▶ **Problem to work on**
Nothing but the lines from the first line of the material below through the line that holds "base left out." should be set down, exactly and with pictures left out.

▶ **Stored data**
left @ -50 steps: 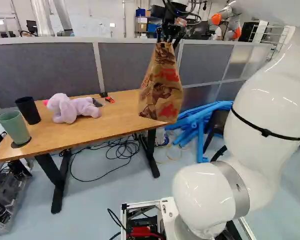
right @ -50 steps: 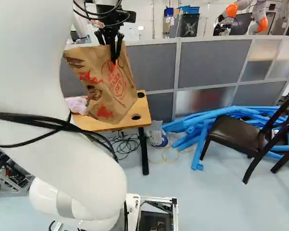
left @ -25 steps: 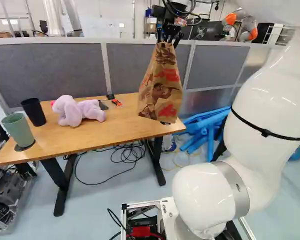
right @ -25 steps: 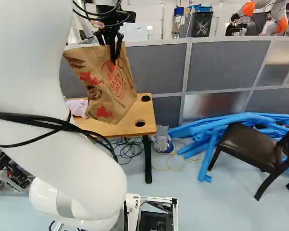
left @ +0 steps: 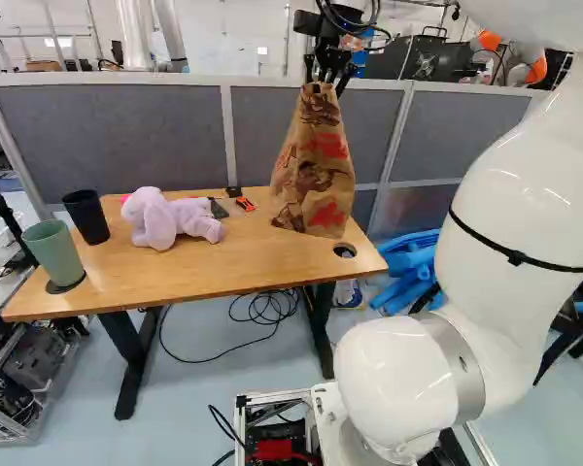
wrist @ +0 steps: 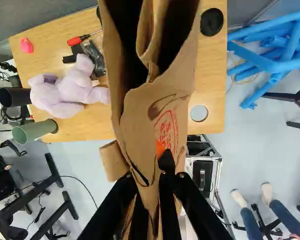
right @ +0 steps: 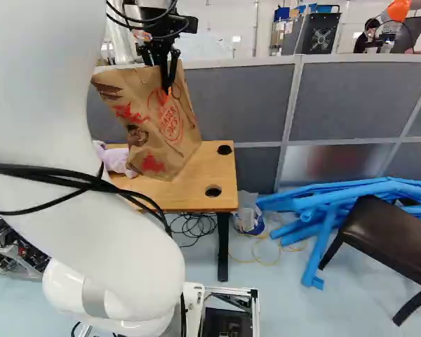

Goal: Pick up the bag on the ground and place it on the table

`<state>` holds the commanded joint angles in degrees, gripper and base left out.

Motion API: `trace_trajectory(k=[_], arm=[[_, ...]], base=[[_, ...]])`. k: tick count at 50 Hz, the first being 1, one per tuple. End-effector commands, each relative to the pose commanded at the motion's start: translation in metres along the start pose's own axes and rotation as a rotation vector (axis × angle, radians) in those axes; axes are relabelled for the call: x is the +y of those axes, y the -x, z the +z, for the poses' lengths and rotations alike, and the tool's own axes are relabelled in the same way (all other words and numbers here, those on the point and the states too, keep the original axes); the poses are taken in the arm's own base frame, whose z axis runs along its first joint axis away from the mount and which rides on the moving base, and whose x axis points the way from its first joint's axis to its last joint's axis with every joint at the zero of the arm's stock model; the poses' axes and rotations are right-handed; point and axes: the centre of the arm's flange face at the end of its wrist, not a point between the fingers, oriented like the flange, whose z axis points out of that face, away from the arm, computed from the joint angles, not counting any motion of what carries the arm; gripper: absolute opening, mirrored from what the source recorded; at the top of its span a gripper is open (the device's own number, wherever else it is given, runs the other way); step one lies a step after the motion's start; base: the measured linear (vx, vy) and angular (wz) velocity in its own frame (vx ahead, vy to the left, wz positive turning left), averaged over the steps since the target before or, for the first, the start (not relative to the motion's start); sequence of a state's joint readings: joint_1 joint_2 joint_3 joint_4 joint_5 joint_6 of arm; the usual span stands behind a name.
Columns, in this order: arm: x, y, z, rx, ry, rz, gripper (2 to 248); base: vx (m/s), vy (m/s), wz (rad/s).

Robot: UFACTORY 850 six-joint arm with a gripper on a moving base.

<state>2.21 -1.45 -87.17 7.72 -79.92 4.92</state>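
At the middle of the left base view, the bag [left: 314,180] hangs from the end effector [right: 168,83], whose two fingers are clamped on its upper part. Behind it one sees the surface [left: 194,277], but I cannot tell if they touch. On this surface lies a purple plush toy [left: 157,221], beside a black cup [left: 86,217] and near a green cup [left: 54,253].
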Motion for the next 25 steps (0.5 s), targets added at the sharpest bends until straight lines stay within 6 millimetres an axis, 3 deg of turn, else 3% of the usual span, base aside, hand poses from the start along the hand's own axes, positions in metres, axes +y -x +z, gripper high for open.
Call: trace_trajectory(k=[25], arm=[[0.0,0.0,0.0,0.0,0.0,0.0,21]], base=[[0.04,0.002,0.01]])
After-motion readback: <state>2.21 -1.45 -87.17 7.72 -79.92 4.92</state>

▶ **Result of this task**
left @ -50 steps: 
right @ -50 steps: 
left @ -25 steps: 
right @ -25 steps: 
left @ +0 steps: 
wrist @ +0 steps: 
right @ +0 steps: 

Goal: Pick up the bag on the ground and place it on the table

`<state>` holds the commanded joint angles in degrees, gripper and base left out.

No part of the exercise remains open.